The usual way to ascend the fell is straight up its steep northern ridge. There is a tiny car park at the base of this, close to the hamlet of Skelgill, but roadside parking is not allowed. Because of these parking limitations, many walkers travel across from Keswick on the launch, alighting at the Hawes End jetty. Aside from it making practical sense, the boat trip is a sublime way to start and end the walk.
The best descent, unless intending to continue along the ridge, is via Hause Gate, the saddle between Cat Bells and Maiden Moor. At the bottom of this path, walkers are then spoiled for choice... There’s the superb terrace path along the base of the fell, or a glorious lakeside walk partly through woodland. Or maybe you just want to catch the boat back to Keswick from one of the Brandelhow piers...

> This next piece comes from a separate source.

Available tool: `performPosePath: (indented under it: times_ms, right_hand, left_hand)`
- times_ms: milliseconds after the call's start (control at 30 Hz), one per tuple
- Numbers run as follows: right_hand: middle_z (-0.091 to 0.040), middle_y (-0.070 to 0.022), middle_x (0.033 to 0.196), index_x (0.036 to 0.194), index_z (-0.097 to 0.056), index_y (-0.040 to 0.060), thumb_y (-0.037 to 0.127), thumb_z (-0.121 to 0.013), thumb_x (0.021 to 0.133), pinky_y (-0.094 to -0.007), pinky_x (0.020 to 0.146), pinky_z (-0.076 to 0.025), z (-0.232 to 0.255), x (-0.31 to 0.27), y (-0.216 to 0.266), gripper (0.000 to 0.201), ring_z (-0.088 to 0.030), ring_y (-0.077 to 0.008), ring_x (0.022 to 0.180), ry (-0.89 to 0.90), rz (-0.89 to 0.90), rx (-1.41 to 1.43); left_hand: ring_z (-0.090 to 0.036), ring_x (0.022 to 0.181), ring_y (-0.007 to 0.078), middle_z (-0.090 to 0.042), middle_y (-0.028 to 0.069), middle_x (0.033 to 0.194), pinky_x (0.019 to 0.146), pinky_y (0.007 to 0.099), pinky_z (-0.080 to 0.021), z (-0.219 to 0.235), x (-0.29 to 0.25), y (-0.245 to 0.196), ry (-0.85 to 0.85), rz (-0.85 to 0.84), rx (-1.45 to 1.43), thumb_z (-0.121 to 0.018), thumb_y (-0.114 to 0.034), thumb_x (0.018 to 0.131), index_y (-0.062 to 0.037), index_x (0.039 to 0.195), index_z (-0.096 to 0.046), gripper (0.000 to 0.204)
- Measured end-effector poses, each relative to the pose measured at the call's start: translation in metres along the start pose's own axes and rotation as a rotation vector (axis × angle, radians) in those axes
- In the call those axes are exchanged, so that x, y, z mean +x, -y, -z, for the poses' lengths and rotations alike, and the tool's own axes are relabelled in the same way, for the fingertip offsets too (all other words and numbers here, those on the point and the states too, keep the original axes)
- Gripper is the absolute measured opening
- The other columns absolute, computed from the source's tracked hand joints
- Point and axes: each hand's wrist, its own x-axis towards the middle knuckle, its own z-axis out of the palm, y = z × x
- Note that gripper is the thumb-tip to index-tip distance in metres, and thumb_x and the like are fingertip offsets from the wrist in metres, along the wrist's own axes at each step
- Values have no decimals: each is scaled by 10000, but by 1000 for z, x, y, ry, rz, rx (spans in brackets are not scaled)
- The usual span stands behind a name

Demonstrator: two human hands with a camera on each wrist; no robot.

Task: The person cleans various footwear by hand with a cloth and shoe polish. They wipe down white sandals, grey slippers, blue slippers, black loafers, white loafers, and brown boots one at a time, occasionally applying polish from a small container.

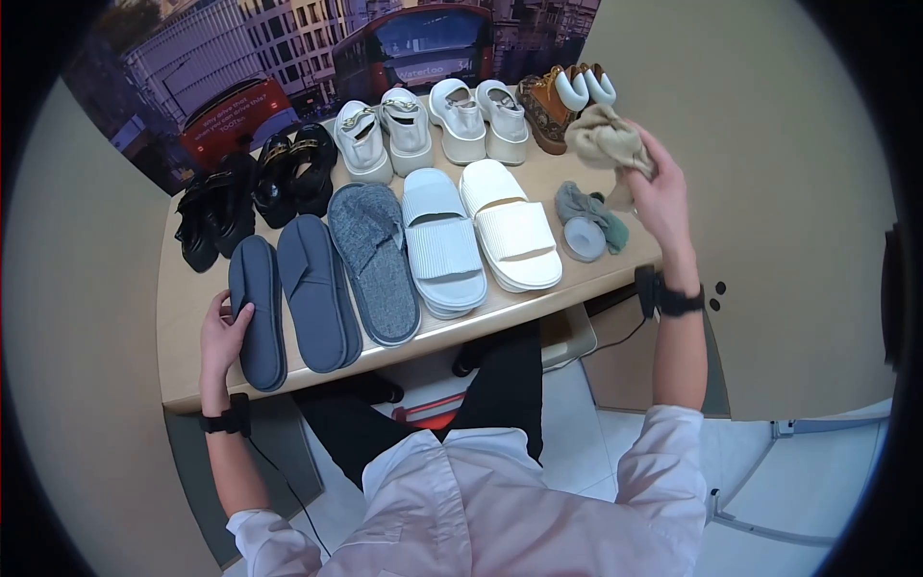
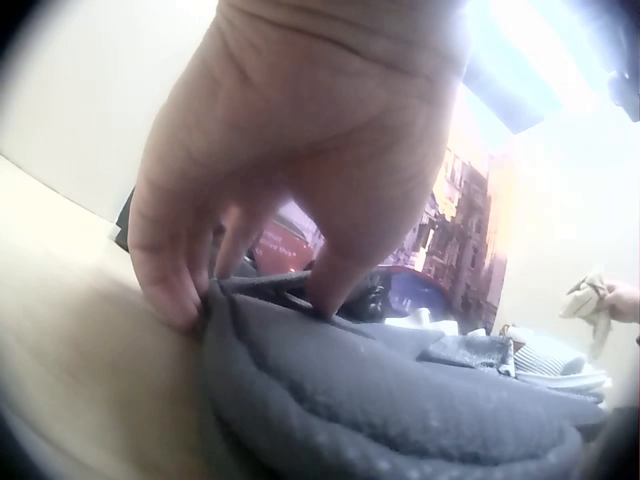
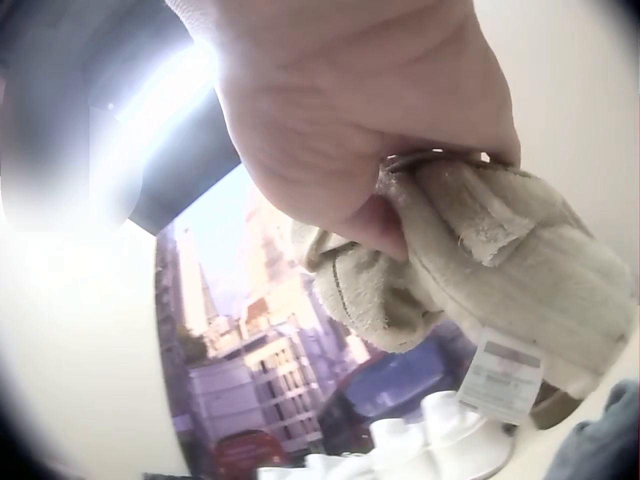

Cat Bells is the first summit on a ‘horseshoe’ route known as the Newlands Round. This 10-mile roller-coaster walk also takes in Maiden Moor, High Spy, Dale Head and Hindscarth, the summits that form a semi-circle, or horseshoe shape, around the head of Newlands Beck. Along the way, walkers are faced with a total climb of more than 3500ft, making for a fairly tough outing but one guaranteed to leave them with some wonderful memories.
A cluster of white-washed buildings squats at the western base of Cat Bells. This is Little Town, the home of Lucie in Beatrix Potter’s The Tale of Mrs Tiggy-Winkle. The writer spent many family holidays on the shores of Derwentwater, and local scenes figure highly in many of her illustrated children’s stories. Indeed, Mrs Tiggy-Winkle, that most house-proud of hedgehogs, lived on Cat Bells; a “door in the hill” leads into her home.
Another famous Cat Bells dweller, this time of the human variety, lived on the opposite side of the fell. The twentieth-century novelist Hugh Walpole lived in Cumbria from 1924 until his death in 1941. He lived at Brackenburn, which he called his “little paradise on Cat Bells”, a house that received many literary visitors including JB Priestley, Arthur Ransome and WH Auden.